Free-Market Faith
Not long ago I mentioned that I stopped believing in the stock market as a good place to put my money. We’ve all been taught that free-market capitalism is good, and mutual funds are a way for us common folk to get our piece of that goodness. Well, I’m not playing along anymore. Here’s why - and for once I feel I’m making a moderately informed decision rather than my usual gut-feeling crazy-ass assumptions.
Everything that caused the current (and all previous) recessions are exactly as they were before: larger and larger corporations controlling more and more wealth in ways that the common folk cannot and do not understand. Our recession was caused mostly by large banks playing with money and investments with extreme recklessness. What did governments around the world do when these banks were caught with their pants down? They rewarded them by taking away everything that they screwed up in exchange for money. There were no penalties, no reforms. Just a firm and strong message that, if companies do something that hurts the average person, no biggie. The government has their back. They’ll take all that trouble off their hands and say, ‘please continue’.
So the very things that helped bring on financial ruin - credit default swaps and derivatives - are still unregulated and entirely legal. And banks are finding new ways to use them. We all know the derivatives being traded were mortgages that people couldn’t afford. Well, they still exist, and are still being traded, and banks still have another derivative product they’re exploiting in the same manner, but rather than mortgages, they’re trading insurance policies. There is absolutely nothing to prevent what happened in 2008 from happening again. Regulation of trading isn’t going to happen, because governments (particularly the US) are bought and sold through corporate lobbies. The system is rigged to benefit those with money.

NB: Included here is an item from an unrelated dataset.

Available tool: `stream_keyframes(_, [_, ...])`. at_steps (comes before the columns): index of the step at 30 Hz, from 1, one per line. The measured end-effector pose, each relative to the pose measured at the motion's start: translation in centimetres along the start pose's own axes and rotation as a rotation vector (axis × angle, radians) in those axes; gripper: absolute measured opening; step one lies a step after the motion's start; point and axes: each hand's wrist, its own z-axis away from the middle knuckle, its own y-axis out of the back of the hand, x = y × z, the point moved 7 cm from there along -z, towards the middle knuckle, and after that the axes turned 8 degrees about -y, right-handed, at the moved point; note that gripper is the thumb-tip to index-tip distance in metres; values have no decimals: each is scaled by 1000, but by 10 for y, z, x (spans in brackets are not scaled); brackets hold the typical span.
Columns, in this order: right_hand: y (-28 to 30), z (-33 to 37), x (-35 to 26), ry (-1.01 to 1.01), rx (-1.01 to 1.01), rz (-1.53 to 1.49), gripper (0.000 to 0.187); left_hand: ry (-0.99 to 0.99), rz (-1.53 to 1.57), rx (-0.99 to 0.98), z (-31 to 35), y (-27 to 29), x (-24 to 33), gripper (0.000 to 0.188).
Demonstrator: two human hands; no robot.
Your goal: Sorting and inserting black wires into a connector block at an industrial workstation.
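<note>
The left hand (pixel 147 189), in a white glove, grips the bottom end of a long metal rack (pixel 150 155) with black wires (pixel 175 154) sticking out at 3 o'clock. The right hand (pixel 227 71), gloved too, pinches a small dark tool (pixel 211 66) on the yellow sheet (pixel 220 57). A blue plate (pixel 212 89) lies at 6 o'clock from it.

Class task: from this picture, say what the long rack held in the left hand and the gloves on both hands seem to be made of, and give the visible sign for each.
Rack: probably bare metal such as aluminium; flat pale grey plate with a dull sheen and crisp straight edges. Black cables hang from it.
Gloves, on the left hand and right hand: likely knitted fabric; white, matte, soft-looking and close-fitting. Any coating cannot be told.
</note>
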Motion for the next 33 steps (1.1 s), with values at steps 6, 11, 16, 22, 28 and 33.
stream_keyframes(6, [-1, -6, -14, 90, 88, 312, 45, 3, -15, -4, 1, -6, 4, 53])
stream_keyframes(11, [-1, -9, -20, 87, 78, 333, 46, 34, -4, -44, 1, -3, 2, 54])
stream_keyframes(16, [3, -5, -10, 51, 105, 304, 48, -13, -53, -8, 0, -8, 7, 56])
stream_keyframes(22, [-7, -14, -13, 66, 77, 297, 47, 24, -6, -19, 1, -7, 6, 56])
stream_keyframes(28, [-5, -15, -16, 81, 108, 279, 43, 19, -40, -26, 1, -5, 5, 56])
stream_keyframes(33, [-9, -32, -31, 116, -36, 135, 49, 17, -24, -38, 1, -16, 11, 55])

I’m certain stock markets and financial reports will improve over the next few years. People love the stock market - I did too, until I lost a third of my savings. But I’m also certain that there will be another ‘crash’ of markets within the next decade. The financial world has its ups and downs roughly every ten years. The problem is there’s now so much money tied up in things that no one understands at such high levels of risk that the next ‘down’ is just going put an already perilous economic world even farther down the shitter.
This is why I have no faith in putting my hard-earned money into something that is essentially a gambling racket disguised by smoke and mirrors. And faith is exactly what mutual funds and investments operate on: that things will always recover, things will always increase. I see no reason to believe in it anymore. I realize this is counter to everything the last hundred years has tried to teach us, but who’s been teaching it to us? Companies, corporations, the 1% of the population that controls 90% of the wealth. I’m not going on that magic carpet ride anymore.